Exercise aim: The answer must consist of every line in the records that contains the word "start".

(Dataset excerpts Opens)

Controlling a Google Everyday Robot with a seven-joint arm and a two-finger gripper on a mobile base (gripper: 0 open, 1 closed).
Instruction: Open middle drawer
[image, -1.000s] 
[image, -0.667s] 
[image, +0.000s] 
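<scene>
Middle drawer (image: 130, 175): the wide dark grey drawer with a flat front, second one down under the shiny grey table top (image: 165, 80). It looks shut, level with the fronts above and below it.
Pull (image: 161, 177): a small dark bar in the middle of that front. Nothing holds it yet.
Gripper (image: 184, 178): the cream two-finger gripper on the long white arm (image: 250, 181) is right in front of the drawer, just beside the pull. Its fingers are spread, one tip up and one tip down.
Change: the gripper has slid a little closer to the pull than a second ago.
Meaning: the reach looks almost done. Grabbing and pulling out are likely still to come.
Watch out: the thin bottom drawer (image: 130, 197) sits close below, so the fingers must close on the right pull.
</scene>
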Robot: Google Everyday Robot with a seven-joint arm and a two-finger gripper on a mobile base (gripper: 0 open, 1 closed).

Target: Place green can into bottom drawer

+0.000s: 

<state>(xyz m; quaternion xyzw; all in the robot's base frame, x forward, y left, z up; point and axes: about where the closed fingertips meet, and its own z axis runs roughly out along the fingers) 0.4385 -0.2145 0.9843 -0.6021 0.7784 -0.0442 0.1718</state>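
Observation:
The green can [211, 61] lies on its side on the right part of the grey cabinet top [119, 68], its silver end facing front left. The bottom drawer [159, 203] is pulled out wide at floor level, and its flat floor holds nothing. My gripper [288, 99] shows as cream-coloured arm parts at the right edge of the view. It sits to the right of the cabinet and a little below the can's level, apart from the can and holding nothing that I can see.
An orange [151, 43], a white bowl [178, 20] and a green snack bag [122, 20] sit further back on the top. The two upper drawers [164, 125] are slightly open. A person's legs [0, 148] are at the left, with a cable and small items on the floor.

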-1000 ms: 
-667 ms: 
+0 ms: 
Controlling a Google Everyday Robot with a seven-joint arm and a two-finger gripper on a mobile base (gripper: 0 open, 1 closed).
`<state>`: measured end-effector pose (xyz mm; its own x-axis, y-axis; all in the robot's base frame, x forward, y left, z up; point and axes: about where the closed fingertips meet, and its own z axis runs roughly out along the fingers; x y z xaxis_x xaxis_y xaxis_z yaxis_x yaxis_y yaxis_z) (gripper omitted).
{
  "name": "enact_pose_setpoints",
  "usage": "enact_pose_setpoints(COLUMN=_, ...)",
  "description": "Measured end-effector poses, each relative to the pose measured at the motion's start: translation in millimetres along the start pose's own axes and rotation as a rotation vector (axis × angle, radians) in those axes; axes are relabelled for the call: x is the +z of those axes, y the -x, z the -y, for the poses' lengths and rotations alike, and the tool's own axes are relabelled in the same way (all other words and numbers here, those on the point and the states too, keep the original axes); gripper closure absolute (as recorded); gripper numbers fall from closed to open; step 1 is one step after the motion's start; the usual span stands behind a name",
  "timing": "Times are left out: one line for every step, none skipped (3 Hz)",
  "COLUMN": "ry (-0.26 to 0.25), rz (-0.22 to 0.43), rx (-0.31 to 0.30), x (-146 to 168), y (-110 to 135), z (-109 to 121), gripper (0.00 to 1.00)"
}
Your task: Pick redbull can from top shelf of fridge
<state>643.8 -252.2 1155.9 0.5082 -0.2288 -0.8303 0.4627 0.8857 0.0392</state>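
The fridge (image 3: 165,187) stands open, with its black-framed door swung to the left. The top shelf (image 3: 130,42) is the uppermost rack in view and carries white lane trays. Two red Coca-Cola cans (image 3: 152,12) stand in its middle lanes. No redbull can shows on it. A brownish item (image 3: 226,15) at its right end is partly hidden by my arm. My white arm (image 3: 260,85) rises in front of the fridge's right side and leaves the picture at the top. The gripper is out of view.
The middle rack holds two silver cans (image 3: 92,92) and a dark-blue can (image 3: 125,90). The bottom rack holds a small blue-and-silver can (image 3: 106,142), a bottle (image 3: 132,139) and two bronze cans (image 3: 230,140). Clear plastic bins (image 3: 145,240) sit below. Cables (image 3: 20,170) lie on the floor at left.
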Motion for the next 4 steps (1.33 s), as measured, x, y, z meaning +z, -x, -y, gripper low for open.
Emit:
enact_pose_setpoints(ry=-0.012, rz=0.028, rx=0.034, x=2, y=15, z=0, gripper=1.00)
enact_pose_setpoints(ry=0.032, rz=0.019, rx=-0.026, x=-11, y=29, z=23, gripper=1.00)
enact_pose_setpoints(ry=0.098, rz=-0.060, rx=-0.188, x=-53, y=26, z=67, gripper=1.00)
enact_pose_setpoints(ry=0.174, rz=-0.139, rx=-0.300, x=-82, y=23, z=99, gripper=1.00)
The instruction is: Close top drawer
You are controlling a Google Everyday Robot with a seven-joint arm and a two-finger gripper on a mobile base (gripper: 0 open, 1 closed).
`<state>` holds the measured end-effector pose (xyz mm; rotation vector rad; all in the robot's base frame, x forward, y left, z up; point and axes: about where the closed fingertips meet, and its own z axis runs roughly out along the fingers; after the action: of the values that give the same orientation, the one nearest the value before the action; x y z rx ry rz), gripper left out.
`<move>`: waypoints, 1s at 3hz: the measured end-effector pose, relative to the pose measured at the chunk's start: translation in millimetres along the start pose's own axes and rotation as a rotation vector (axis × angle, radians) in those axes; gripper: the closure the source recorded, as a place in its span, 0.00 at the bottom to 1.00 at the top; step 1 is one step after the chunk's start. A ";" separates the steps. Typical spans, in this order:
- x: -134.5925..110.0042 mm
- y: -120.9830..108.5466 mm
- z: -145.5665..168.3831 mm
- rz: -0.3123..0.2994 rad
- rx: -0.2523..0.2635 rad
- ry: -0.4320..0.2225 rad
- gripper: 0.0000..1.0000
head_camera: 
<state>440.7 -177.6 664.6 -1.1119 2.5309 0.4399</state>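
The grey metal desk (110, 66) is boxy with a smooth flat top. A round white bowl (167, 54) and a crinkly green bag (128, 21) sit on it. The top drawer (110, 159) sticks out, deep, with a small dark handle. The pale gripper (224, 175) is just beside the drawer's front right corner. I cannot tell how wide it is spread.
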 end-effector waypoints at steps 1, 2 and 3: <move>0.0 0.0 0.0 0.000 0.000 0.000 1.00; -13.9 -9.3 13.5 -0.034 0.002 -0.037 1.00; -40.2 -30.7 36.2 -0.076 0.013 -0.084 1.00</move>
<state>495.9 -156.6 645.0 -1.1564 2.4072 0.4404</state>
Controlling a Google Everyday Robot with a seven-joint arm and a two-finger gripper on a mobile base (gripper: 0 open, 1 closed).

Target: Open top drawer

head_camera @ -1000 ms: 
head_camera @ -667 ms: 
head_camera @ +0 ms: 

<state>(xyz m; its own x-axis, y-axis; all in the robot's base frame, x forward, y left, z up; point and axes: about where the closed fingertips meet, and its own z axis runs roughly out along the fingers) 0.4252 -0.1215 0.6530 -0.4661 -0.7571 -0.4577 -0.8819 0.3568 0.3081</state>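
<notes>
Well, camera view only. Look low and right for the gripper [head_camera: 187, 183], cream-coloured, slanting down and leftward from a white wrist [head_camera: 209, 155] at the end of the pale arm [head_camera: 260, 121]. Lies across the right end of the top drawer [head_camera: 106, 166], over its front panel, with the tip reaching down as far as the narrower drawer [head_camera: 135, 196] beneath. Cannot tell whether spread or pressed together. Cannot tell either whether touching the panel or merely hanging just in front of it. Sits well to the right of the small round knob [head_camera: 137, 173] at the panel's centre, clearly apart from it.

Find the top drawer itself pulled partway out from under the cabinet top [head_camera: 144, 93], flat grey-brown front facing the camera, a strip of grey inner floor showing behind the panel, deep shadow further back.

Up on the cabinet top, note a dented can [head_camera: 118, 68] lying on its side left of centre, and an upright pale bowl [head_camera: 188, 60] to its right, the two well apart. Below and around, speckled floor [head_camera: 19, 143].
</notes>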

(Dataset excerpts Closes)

Exercise solution:
  "description": "Measured end-effector poses, each relative to the pose measured at the motion's start: translation in millimetres along the start pose's own axes and rotation as a rotation vector (axis × angle, radians) in those axes; axes are relabelled for the call: x is the +z of those axes, y the -x, z the -y, for the poses' lengths and rotations alike, and the tool's own axes are relabelled in the same way (all other words and numbers here, those on the point and the states too, keep the original axes); gripper closure absolute (as recorded); gripper numbers fall from closed to open; step 1 is one step after the motion's start; the usual span stands behind a name",
`<move>`: waypoints, 1s at 3hz: the measured end-effector pose, relative to the pose measured at the chunk's start: translation in millimetres along the start pose's own axes and rotation as a rotation vector (axis × angle, radians) in those axes; gripper: the closure the source recorded, as a place in its span, 0.00 at the bottom to 1.00 at the top; step 1 is one step after the chunk's start. A ";" separates the steps. Typical spans, in this order:

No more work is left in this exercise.